Hortense Gerardo

Hortense Gerardo, photo courtesy of the artist

Hortense Gerardo is the program director in Anthropology, Performance, and Technology at the University of California, San Diego. She performed works by New York-based choreographer, Edisa Weeks of DELIRIOUS, Deborah Butler of Kitsune Dance Theatre in Somerville, Annie Sailor, Susan Matheke and Kathryn Kollar at Artspace in New Haven and Reggie Wilson of Fist and Heel Performance Group. Prior training includes modern dance with Paul Saliba of Sydney Dance Company, Elke Scheller at der Tanzwerkstatt, Germany, African dance with Jennies Newman of Ghana Dance Ensemble, flamenco with Kati Garcia-Renart and Sabrina Aviles. She trained with Maureen Fleming, SU-EN, Katsura Kan, Atsushi Takenouchi, Eiko and Komo, Tadashi Endo, Mari Osanai, Akira Kasai, Moeno Wakamatsu and Ko Murobushi. Hortense created the commissioned performance works, AMPUTATION for Project Guggenheim, AMERICAN ROSE, for American Friends Service Committee and Smith College, and DRUMS OF A COMMON LANGUAGE for Brookline’s tricentennial. Recent works include, MEAT (WaterFire and Frazier Festival) COURTSHIP BEHAVIOR (Perishable Theatre and Green Street Studios), AREOPAGITICA, THE NAIAD’S LAMENT, and LUNCHED at the ArtsAlive Festival and Indie Arts Festivals. MEDIA|MEDEA at the Massachusetts College of Art, SCRUB, at the New England Fringe Festival and the IX° International Performance Art Festival in Monza, Italy, ENCORE|UN COEUR at the INSTITUTE OF CONTEMPORARY ART, BOSTON, MOORING VENICE (2011 Venice Biennale), CARYATID at the Arts Alive Festival in 2013. Hortense performed in Le Grand Continental by choreographer Sylvain Emard at Copley Square as part of the Celebrity Series in 2014, and in The Moses(s) Project: A Local Investigation choreographed by Reggie Wilson Fist and Heel Company at the Institute of Contemporary Art in Boston. Her durational performance installations include: RAZE THE BAR (Fence International Network in La Charité-Sur-Loire) SHADOW | PROOF HOUSE, GLASS HEART SOLOS and CRAFTING HIGH ART (Nuit Blanche, Toronto.)

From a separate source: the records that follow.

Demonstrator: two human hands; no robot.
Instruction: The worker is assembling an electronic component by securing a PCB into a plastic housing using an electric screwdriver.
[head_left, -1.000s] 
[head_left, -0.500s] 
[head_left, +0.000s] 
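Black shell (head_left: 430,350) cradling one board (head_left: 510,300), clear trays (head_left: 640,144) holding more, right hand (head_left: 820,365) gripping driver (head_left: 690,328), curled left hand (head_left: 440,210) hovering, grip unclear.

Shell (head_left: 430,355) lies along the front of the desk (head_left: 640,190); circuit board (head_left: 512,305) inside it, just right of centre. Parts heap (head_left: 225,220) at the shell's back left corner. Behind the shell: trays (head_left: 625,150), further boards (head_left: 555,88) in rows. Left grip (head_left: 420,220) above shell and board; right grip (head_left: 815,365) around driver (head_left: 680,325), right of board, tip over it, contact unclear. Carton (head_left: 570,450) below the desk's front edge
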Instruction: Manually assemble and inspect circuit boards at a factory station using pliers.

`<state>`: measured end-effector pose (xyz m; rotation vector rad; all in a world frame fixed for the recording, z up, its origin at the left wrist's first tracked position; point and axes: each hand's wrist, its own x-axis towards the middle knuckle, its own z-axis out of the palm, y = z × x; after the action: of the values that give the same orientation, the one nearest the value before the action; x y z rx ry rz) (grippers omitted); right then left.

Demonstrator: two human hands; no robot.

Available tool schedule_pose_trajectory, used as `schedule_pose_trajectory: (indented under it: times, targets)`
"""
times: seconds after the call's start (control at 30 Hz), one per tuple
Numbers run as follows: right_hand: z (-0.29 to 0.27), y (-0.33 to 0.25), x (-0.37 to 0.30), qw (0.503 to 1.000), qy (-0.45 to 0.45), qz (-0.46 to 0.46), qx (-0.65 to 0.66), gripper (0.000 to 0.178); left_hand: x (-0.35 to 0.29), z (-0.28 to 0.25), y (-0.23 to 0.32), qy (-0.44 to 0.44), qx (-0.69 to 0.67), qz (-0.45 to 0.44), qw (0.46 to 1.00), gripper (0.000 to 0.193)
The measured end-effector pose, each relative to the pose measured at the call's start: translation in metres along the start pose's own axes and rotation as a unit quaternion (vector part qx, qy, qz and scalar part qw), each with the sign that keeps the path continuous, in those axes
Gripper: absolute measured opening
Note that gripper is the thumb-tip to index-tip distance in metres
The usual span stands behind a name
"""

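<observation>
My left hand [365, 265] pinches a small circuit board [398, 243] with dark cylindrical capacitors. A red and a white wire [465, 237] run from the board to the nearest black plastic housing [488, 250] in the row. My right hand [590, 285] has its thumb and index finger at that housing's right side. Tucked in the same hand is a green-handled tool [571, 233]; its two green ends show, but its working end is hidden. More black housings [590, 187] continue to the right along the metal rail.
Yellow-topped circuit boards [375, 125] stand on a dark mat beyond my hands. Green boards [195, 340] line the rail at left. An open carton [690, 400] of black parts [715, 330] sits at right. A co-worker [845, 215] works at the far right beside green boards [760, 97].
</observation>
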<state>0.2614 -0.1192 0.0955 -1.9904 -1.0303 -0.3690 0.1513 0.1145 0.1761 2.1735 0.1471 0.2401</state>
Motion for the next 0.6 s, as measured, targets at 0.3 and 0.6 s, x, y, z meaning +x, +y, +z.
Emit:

For more information: www.hortensegerardo.com and TWITTER: @hfgerardo

Head Over Heels is a short, movement-informed film that documents the artist’s journey to the world’s most isolated inhabited land, Easter Island, to fulfill a life-long fascination with moai, the mysterious giant, stone sculptures of stylized human heads discovered there in 1722. The work explores the divide between the academic exploration of the origins and devolution of the moai of Easter Island, the narratives of the indigenous people, and the story told by the land and the archaeological remains of the sculptures themselves.